*Exercise details:*
Search the records below for "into"; copy each line that has it.

________________

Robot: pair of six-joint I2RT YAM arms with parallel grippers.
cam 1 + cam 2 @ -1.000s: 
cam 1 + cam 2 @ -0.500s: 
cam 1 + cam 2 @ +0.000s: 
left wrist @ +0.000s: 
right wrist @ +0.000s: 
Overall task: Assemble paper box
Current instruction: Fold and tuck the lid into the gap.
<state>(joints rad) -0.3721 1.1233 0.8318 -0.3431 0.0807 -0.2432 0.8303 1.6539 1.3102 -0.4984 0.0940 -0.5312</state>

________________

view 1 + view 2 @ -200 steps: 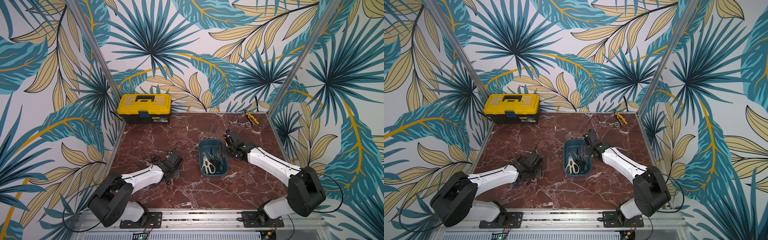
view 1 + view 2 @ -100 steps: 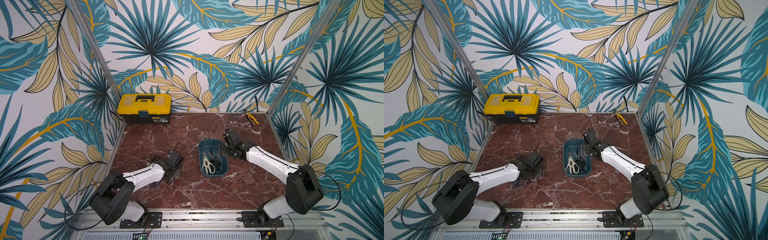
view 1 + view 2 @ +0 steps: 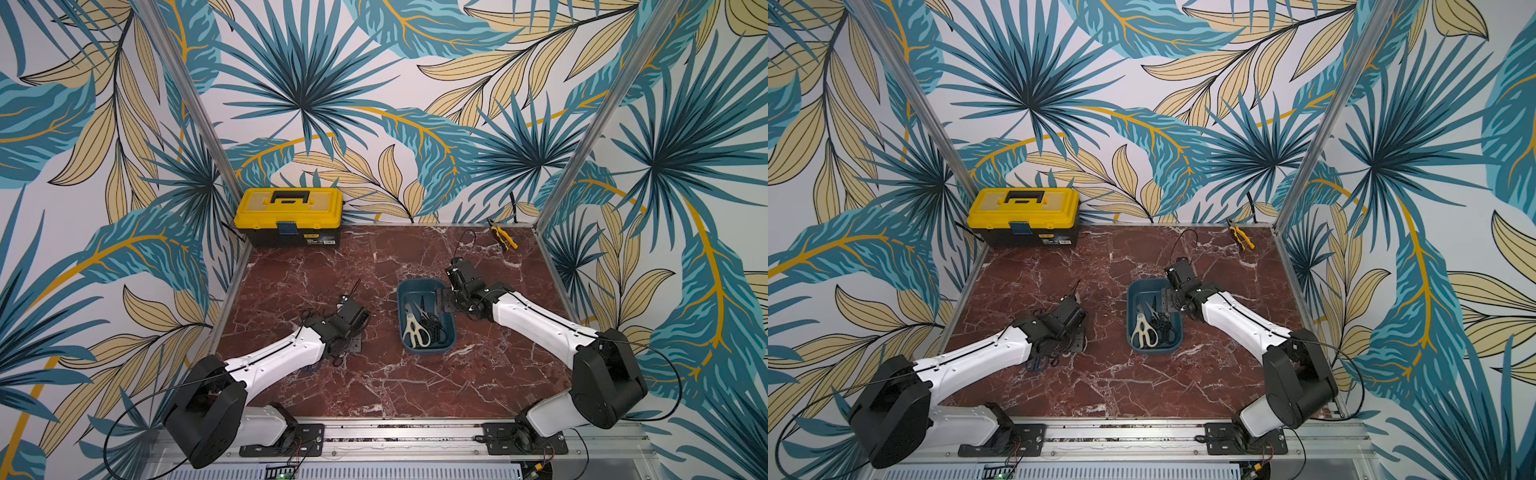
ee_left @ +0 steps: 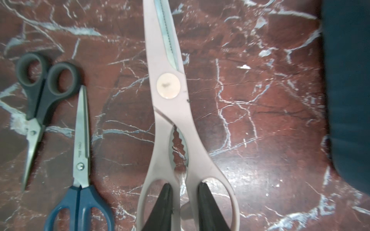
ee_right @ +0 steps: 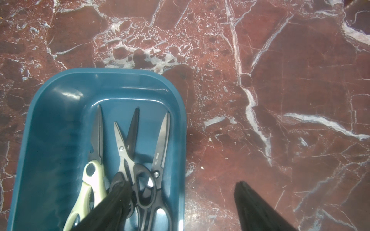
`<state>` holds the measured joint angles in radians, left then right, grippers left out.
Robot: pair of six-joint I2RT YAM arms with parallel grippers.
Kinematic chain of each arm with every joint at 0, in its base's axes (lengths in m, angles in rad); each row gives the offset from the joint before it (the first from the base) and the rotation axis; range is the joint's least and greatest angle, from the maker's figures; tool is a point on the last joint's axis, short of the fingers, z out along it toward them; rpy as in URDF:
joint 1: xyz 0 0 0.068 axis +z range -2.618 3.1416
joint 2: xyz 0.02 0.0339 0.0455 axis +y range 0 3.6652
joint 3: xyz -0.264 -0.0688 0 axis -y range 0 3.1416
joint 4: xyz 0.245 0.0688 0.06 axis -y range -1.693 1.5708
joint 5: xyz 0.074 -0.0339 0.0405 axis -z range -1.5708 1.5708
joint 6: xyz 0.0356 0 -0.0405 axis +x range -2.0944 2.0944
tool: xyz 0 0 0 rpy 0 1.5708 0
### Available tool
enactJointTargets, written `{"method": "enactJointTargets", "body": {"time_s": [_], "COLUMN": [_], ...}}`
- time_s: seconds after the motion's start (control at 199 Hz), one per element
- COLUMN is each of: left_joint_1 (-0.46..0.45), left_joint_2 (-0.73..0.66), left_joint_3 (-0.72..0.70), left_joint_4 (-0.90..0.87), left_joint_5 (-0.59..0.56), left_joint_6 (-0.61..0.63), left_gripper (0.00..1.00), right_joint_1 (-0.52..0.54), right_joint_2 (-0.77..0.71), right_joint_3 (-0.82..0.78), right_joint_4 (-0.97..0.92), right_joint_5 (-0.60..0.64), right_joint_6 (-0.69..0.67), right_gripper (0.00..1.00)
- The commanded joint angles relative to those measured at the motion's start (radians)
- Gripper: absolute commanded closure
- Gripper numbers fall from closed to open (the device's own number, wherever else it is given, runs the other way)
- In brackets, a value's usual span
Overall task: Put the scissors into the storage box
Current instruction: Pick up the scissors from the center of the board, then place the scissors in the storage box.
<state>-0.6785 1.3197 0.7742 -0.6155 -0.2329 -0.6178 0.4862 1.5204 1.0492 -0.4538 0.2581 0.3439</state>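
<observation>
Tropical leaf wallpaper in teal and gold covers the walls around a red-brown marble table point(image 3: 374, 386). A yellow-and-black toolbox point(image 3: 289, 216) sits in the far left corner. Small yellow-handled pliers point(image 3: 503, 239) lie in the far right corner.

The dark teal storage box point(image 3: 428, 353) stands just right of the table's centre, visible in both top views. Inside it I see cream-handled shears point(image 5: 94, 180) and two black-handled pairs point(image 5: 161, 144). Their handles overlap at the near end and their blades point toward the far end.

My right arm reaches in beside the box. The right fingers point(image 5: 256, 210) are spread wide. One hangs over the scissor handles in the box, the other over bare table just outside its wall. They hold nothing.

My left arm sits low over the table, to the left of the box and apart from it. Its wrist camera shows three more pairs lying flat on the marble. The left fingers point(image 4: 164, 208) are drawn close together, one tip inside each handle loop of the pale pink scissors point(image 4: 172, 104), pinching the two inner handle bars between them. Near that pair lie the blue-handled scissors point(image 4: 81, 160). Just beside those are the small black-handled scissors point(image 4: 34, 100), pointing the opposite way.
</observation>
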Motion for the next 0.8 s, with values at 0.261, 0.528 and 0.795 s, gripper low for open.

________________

*Solution for this problem:*
Current instruction: Fold and tuck the lid into the gap.
Overall task: Put the scissors into the storage box

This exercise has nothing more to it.